I live in the Finger Lakes region of central NY, about 150 miles east of Buffalo, and have seen some GORGEOUS Cornus kousa in my area, and this year they were all blooming way late, as was everything else. I think the weather has EVERYTHING to do with the date and amount of flowering!
BTW, there are people in southern PA who think they’re too far north to grow pawpaws, but I dug a bunch of root suckers from a pawpaw tree about 8 miles south of me and have them in my greenhouse being misted frequently until they grows some roots. Pawpaws grow as far north as southern Ontario and Quebec, Canada! The point is, don’t take it for gospel when people try to tell you your plant is “out of its range.” Your microclimate may let you grow things nobody else in your area ever has. I grew extra-early sweet corn at 8,890 feet on the north side of a mountain in Colorado and had the first sweet corn to ever mature up there – my in-laws were quite impressed. They’d been trying to grow the old 90-day Golden Bantam and couldn’t figure why it never matured – we were supposed to have just 56 frost-free days! Be brave – try anything!

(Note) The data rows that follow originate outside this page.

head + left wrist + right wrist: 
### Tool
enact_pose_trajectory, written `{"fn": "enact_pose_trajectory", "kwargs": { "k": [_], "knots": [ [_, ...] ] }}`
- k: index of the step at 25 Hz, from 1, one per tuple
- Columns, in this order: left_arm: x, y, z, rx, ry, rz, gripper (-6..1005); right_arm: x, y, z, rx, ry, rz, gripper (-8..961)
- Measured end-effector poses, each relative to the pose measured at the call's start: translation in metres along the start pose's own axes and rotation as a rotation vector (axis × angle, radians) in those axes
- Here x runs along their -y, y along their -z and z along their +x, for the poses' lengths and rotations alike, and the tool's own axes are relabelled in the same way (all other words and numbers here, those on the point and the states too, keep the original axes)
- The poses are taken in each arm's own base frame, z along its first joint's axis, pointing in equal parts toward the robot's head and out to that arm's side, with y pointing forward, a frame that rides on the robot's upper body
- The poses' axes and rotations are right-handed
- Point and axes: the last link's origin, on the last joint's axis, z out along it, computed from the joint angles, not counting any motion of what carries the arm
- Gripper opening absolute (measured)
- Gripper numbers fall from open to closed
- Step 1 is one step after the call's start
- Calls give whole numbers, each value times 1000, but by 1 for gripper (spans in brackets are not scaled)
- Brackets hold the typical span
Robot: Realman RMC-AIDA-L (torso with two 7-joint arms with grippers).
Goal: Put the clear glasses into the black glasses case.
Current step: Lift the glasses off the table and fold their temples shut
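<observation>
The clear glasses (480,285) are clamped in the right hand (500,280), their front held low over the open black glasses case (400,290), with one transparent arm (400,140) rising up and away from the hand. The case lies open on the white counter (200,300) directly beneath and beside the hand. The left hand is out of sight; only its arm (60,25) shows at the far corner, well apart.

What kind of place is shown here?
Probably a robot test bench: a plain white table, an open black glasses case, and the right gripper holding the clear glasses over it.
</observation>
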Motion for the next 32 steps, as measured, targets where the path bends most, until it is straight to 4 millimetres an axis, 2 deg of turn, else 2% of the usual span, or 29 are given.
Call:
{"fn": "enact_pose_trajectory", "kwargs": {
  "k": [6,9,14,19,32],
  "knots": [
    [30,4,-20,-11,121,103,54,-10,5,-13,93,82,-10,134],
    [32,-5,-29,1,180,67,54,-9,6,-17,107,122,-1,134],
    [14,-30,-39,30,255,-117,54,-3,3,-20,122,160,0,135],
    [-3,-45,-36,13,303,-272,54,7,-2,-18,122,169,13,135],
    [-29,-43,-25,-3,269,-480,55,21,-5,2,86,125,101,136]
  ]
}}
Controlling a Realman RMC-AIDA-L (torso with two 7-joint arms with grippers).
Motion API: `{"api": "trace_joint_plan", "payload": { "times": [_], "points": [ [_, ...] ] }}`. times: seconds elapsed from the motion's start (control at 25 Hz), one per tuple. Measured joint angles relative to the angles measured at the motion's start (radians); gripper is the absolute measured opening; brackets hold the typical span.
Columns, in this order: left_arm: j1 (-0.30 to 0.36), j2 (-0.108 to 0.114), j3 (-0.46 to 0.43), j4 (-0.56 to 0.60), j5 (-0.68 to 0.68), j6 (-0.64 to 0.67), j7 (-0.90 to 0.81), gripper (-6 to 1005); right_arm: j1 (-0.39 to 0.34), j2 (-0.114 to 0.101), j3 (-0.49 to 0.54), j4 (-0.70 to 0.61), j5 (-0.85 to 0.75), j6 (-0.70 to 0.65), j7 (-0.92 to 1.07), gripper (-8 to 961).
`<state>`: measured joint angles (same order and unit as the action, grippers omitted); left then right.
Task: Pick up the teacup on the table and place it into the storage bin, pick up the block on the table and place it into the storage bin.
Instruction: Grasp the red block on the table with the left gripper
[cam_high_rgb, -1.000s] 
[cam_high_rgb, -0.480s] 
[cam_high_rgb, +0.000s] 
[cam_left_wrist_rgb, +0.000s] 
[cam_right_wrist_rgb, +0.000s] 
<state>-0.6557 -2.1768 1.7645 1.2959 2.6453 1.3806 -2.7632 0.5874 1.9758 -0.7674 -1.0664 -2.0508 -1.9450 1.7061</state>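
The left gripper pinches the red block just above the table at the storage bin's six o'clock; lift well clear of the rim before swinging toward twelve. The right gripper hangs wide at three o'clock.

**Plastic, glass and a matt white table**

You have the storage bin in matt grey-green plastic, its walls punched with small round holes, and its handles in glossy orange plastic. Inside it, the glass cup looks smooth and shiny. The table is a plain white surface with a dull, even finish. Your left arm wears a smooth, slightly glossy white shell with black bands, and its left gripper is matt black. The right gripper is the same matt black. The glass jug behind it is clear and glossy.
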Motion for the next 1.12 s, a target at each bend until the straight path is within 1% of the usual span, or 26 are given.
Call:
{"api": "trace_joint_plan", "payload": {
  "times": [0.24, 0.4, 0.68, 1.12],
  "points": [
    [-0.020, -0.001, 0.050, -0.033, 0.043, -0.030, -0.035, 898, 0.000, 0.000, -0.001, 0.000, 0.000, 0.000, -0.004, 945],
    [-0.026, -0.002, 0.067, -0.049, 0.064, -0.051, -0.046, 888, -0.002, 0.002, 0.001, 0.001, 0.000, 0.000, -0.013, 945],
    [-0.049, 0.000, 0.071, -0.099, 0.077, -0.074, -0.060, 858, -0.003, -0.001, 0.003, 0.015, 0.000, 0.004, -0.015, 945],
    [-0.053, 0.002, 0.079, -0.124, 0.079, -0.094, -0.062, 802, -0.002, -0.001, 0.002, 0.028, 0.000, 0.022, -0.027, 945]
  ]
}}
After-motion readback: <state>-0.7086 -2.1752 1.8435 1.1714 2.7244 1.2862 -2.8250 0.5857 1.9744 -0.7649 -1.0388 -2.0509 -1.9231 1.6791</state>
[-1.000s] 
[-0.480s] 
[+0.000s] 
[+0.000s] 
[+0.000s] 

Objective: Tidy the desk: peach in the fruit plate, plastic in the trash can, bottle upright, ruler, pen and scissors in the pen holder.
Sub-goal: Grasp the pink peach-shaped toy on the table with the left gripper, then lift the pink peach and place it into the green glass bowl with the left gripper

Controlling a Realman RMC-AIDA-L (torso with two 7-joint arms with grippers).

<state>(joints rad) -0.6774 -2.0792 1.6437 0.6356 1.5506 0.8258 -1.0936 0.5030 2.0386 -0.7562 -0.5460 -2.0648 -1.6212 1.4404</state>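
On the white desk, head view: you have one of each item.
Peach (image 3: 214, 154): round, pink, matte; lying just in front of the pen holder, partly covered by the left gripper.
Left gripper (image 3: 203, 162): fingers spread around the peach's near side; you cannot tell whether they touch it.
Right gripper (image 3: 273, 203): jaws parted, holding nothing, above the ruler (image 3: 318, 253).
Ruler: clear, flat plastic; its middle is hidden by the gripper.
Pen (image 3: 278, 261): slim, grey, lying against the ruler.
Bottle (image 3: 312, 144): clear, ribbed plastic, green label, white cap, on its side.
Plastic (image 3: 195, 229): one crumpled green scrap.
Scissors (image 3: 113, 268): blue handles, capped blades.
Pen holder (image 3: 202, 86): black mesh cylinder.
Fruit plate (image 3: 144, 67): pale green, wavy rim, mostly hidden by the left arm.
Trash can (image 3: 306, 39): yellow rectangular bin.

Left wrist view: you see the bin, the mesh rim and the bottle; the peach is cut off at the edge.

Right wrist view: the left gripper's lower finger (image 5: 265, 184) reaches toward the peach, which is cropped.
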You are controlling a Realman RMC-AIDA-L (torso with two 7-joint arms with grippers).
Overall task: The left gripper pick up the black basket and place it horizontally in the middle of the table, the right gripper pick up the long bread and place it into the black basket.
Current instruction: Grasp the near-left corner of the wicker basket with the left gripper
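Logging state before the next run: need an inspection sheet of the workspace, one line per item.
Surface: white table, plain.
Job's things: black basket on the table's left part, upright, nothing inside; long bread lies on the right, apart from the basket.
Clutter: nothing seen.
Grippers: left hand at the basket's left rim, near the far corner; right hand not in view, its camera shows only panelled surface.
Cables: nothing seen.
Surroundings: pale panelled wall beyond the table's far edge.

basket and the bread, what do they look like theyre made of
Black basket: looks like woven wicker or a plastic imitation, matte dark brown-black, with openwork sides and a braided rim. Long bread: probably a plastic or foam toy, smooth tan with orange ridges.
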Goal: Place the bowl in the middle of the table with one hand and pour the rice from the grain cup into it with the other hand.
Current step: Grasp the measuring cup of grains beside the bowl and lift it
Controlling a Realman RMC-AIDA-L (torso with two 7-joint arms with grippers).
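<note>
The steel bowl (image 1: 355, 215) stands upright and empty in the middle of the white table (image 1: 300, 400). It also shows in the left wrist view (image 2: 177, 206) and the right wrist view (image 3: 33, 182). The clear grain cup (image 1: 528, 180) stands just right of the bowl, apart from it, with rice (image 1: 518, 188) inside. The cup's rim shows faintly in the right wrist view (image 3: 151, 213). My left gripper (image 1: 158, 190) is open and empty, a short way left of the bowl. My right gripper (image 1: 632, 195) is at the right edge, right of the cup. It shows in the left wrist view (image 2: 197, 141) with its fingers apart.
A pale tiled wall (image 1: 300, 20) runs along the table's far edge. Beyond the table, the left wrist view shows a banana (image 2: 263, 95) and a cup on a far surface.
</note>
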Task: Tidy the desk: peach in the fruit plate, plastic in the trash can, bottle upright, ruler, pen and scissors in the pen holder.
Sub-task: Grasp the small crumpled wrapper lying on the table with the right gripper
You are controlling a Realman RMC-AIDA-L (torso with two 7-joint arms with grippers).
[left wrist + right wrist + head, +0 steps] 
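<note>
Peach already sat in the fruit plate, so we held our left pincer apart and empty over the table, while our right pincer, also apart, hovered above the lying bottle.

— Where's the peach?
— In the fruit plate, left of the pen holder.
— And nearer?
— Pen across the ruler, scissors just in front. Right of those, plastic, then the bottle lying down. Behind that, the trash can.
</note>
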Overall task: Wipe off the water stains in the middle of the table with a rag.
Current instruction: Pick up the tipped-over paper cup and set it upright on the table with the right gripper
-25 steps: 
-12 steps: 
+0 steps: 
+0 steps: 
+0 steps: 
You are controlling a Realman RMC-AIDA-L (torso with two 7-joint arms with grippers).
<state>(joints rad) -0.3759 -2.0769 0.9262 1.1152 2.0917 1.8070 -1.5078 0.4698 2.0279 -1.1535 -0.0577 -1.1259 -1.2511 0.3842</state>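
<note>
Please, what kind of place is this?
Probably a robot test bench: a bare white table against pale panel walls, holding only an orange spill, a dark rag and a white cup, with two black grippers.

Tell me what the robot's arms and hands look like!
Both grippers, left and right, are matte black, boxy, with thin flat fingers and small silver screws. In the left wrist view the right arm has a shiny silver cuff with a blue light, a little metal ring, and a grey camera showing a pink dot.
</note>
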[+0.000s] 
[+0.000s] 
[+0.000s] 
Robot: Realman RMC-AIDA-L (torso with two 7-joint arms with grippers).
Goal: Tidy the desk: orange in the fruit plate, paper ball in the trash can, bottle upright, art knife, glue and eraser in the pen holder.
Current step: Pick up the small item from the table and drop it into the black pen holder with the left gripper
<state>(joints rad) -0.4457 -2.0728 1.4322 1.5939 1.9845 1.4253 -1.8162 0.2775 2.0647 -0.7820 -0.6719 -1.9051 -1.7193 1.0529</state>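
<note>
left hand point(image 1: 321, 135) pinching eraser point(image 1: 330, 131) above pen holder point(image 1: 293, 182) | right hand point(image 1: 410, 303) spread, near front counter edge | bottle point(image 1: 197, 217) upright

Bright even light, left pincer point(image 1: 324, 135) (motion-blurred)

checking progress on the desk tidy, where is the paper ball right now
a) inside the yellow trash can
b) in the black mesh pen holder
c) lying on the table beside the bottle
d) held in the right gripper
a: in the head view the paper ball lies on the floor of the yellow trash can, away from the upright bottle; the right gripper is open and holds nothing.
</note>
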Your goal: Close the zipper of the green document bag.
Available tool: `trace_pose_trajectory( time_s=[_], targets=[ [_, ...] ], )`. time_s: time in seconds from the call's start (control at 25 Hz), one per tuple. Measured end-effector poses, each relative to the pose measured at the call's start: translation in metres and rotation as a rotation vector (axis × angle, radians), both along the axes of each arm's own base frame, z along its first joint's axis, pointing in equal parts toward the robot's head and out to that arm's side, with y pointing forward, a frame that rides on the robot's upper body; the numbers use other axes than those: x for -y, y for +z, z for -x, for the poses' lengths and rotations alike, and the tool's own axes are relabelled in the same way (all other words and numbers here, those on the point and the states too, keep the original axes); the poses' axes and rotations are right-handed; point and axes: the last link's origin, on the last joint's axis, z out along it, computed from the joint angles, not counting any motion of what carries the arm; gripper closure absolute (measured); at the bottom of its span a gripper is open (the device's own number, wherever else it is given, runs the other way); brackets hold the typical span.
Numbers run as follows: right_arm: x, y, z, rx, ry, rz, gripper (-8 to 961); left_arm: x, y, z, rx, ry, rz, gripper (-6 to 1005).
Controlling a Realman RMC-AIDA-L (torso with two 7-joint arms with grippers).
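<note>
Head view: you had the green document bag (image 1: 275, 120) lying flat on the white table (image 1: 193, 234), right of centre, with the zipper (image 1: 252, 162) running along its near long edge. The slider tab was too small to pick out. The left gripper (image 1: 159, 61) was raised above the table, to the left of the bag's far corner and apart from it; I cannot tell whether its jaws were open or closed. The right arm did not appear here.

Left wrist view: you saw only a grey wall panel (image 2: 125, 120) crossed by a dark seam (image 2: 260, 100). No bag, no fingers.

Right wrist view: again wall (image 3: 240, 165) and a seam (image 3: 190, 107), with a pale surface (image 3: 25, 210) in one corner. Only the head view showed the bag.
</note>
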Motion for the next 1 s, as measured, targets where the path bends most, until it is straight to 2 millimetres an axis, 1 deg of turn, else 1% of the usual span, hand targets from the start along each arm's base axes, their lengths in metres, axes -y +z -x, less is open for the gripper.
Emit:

I agree, there are industry norms but you never know for sure what might work.
I understand and I appreciate having you as a subscriber. If you can’t garden, at least you can enjoy watching others do it happily. You take care and stay tuned! Mike
clyde w holmes says
SAT .EVE AND HERE I SIT AT THIS COMPUTER WHEN IF I WAS ABLE TO I WOULD LOCE TO BE OUT TENDING TO SOME SMALL PLANTS BUT HEALTY WILL NOT ALLOW IT, ENJOYING YOUR MAiL,
MIKE I REALLY ENJOY YOUR INFO I GET OFF YOUR MAIL IF I WAS JUST ABLE TO GET OUT AN GET AROUND I AM HAVING TO GET
AROUND, I HAVE FALLE4N TWICE ONCE INTO A ROS4E BUSH THAT
THING LIKE TO EAT ME UP ,ILOOKED LOOKED LIKE I HAD BEEN IN A SCRAP WITH A WILDCAT BLOODY AN BLEEDING AS I AM ON
A MEDI TO PREVENT BLOOD CLOTS, WANT GO ANY FUTHER WILL
CLOSE OUT. I ENJOY THE INFO OUT OF OF YOUR MAIL.
Diane Murnion says
I am very interested in subscribing but most of the plants you feature will not live well in zone 4 where we live. Just wondering if you feature more cold hardy plants in your other publications.
Many of the plants that I feature will grow in zone 4, but zone 4 is challenging. But the information that I share is good in any zone, anywhere in the world.